What you are asked to do:
Extract from the entries below, exactly as given, only the lines from the line containing "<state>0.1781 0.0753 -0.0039" to the line containing "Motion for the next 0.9", both lines included.
# # # # #
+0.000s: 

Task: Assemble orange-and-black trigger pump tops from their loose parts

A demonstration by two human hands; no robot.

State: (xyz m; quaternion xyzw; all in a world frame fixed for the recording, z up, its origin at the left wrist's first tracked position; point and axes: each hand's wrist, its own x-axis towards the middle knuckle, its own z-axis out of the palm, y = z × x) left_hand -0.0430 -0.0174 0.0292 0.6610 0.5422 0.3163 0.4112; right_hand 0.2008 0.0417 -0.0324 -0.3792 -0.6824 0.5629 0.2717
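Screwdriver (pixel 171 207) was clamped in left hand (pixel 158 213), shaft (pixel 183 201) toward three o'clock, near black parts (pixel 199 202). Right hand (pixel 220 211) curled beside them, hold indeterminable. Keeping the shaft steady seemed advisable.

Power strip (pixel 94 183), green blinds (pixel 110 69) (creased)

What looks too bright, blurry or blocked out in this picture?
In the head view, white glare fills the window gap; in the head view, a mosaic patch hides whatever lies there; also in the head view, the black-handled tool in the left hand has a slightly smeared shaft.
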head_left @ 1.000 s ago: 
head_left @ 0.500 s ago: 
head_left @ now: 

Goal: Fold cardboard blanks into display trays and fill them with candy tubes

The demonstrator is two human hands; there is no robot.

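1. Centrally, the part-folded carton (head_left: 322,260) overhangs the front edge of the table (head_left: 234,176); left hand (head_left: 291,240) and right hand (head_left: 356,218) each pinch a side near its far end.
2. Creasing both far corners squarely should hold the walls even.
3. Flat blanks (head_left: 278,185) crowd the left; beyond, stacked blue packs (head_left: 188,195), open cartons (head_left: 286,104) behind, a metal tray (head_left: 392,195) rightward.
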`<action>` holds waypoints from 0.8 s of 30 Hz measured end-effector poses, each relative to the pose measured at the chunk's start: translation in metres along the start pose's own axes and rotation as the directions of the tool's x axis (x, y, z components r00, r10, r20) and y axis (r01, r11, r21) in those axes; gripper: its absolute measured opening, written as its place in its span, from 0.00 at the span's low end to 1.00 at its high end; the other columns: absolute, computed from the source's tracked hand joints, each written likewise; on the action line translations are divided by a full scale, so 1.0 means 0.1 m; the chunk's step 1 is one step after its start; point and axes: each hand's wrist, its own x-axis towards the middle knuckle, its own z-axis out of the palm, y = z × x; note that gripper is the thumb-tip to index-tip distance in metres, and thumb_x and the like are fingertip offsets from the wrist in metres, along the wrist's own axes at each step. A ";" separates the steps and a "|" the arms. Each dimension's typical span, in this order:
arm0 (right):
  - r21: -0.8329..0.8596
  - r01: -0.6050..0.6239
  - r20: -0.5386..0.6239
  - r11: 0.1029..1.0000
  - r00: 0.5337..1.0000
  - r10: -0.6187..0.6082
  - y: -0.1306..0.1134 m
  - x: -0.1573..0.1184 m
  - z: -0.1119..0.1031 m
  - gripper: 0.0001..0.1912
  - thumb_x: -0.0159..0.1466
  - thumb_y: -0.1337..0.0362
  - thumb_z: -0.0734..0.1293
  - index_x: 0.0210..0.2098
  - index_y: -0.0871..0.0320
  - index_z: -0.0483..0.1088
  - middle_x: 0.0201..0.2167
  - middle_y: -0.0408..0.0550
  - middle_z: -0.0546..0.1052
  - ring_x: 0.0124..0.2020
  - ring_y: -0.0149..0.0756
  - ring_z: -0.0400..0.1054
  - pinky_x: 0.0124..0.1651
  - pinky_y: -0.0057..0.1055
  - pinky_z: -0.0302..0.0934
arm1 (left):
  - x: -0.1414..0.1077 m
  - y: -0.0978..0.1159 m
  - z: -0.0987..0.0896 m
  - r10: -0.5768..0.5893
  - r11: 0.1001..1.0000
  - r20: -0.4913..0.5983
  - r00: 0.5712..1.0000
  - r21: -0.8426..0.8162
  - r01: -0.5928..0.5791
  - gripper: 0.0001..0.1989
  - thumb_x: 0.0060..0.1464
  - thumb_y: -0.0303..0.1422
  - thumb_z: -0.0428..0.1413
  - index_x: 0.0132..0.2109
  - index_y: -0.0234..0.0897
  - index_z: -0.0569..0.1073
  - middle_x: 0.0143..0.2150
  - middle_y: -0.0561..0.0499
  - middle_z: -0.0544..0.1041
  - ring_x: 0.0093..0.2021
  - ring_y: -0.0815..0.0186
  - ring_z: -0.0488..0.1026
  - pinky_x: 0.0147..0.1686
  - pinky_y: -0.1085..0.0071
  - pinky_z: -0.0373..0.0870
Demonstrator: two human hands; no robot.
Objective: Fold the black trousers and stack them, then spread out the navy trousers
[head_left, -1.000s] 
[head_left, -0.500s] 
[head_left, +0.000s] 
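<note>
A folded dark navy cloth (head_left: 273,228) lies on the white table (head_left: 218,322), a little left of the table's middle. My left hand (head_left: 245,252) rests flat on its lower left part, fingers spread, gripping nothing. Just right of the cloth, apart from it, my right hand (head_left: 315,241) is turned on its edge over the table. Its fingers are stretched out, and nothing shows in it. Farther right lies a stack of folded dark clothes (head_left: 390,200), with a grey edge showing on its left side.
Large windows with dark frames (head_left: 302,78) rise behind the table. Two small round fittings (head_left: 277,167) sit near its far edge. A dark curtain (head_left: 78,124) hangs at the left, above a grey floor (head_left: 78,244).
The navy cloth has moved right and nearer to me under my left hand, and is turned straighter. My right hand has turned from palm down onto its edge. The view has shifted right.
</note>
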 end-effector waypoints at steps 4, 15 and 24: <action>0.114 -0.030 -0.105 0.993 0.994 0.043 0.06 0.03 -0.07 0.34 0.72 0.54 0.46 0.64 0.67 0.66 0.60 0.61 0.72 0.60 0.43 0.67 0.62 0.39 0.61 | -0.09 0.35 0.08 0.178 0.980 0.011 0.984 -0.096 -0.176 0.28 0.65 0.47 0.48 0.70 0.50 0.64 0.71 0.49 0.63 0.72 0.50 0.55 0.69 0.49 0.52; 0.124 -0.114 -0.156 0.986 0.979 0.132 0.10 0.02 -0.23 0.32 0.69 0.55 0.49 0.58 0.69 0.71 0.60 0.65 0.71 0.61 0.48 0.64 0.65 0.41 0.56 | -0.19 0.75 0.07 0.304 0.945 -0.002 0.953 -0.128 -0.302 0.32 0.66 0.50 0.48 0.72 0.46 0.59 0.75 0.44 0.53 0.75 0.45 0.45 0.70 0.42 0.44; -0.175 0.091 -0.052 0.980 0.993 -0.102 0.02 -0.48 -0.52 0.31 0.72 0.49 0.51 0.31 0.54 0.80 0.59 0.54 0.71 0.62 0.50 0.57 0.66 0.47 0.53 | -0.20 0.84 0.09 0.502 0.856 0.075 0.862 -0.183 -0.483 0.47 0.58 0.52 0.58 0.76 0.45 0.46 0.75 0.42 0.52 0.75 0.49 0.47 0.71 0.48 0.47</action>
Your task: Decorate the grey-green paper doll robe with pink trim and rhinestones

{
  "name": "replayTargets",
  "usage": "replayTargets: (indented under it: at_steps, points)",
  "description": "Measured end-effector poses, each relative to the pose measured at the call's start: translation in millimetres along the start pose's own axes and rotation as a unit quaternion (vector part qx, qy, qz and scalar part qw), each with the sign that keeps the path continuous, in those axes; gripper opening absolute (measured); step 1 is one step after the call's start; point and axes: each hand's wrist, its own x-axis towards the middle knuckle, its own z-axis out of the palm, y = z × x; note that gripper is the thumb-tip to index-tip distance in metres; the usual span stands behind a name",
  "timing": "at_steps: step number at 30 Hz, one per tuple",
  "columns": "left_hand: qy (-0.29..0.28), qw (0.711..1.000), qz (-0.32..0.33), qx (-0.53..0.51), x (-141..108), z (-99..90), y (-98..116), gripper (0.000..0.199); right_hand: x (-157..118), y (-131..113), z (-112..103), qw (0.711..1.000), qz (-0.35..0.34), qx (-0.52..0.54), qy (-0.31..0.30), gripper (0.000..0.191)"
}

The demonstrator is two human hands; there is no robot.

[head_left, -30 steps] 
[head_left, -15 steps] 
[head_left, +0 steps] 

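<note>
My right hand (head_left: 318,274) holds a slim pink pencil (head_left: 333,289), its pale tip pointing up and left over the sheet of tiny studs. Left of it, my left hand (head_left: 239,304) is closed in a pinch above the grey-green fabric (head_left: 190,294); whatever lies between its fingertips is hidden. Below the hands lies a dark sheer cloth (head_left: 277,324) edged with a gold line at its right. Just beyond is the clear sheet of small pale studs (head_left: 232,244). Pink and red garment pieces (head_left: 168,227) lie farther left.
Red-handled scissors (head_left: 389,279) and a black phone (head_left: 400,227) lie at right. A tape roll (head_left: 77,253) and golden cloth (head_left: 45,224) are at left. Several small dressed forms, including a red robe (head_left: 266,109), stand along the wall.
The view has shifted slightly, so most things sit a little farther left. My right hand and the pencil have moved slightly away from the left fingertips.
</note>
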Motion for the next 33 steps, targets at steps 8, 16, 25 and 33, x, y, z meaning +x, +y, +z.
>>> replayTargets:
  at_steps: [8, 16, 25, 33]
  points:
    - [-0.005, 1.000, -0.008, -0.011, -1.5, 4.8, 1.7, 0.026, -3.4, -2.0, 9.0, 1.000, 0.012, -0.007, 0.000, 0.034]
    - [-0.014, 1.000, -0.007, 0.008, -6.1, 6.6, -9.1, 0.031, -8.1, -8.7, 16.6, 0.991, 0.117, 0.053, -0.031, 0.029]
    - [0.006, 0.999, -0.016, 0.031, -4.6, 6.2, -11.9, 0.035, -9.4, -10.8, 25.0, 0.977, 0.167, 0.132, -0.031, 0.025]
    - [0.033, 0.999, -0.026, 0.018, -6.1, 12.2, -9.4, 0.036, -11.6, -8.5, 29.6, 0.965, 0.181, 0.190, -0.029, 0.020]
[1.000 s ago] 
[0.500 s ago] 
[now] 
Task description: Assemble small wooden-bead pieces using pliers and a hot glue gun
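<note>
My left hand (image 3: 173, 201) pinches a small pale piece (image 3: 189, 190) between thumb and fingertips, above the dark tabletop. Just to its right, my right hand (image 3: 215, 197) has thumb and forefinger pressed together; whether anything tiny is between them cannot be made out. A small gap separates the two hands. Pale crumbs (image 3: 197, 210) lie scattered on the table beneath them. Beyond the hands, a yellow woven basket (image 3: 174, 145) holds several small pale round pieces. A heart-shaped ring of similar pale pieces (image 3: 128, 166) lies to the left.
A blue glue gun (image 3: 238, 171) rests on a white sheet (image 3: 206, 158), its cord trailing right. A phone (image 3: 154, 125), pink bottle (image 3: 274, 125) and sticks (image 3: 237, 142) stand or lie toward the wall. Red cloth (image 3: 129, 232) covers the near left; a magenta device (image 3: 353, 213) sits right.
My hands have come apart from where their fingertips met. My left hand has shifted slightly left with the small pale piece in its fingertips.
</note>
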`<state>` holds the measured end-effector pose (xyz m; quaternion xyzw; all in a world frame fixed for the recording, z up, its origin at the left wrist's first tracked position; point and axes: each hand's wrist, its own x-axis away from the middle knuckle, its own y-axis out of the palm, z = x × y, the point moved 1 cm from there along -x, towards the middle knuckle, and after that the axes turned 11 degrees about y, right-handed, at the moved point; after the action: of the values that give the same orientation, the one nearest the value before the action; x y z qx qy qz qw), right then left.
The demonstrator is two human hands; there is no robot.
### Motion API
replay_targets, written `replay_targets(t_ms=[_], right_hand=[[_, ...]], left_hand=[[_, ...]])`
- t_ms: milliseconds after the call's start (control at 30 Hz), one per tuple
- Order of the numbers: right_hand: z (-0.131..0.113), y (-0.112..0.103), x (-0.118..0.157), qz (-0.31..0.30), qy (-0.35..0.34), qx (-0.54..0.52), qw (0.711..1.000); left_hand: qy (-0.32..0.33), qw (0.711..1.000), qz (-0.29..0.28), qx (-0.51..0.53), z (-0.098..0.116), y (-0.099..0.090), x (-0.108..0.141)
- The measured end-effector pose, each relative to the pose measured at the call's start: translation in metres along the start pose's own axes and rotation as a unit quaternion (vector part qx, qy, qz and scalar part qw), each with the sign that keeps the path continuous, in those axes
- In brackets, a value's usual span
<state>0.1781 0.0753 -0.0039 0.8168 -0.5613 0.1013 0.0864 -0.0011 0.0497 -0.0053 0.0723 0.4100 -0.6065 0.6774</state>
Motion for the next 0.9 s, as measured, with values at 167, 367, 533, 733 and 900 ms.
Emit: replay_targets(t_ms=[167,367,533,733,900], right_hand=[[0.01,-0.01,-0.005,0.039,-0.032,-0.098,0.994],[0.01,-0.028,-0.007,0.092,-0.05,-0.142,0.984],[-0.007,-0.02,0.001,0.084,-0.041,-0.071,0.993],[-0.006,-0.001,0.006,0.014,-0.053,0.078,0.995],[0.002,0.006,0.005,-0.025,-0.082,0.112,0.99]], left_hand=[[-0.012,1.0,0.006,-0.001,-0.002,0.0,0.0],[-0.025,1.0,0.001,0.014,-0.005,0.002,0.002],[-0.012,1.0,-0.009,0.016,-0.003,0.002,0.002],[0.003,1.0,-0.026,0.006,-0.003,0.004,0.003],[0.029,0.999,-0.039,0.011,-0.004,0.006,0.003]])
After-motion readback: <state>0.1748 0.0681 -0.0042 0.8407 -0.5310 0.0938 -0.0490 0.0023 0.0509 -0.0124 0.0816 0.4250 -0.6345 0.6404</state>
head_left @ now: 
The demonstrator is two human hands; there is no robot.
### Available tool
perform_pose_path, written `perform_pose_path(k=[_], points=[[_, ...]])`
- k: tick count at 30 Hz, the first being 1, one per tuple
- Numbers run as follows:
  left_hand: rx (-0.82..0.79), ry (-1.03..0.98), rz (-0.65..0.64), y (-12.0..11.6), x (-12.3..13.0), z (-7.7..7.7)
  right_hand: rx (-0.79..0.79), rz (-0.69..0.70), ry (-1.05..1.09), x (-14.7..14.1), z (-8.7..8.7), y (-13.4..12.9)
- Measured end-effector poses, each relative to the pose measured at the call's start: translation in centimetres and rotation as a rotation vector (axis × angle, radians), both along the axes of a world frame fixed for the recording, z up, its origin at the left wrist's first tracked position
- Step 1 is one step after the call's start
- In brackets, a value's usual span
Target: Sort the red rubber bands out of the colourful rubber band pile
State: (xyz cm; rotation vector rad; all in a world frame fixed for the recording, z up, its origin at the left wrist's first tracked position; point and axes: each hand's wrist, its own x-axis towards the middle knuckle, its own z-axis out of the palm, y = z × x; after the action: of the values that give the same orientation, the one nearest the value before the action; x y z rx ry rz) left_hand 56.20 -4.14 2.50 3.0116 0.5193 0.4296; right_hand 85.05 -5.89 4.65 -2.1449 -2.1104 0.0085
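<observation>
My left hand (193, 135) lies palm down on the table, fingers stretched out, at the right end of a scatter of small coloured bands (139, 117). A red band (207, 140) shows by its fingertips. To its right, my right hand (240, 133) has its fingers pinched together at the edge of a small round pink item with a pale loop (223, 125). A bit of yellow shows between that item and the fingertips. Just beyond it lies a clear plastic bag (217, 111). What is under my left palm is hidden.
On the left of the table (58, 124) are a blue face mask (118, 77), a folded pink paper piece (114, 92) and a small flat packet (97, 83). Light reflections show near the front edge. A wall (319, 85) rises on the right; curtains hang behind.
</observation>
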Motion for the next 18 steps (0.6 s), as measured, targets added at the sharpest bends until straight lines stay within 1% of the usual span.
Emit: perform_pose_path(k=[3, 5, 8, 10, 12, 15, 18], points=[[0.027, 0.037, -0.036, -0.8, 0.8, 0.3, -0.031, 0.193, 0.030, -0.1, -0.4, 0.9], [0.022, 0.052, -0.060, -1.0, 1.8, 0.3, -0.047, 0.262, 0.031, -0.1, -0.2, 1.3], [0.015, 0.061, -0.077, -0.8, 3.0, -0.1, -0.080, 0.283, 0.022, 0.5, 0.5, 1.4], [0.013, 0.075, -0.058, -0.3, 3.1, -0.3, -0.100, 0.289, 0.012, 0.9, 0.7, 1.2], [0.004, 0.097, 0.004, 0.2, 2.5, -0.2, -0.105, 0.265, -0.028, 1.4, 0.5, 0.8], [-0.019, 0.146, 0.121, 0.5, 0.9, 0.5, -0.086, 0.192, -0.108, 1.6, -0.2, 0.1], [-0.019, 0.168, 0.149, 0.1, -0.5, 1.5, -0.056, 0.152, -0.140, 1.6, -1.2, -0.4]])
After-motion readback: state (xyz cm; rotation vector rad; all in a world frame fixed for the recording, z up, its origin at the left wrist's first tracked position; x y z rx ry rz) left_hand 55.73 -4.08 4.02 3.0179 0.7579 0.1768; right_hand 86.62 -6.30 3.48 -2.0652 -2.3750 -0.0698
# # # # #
Task result:
<state>0.1781 0.0753 -0.0039 0.8168 -0.5613 0.1013 0.0864 -0.0011 0.0497 -0.0053 0.0723 0.4100 -0.6065 0.6774</state>
Motion for the next 0.9 s, as measured, with values at 167, 367, 533, 733 and 900 ms.

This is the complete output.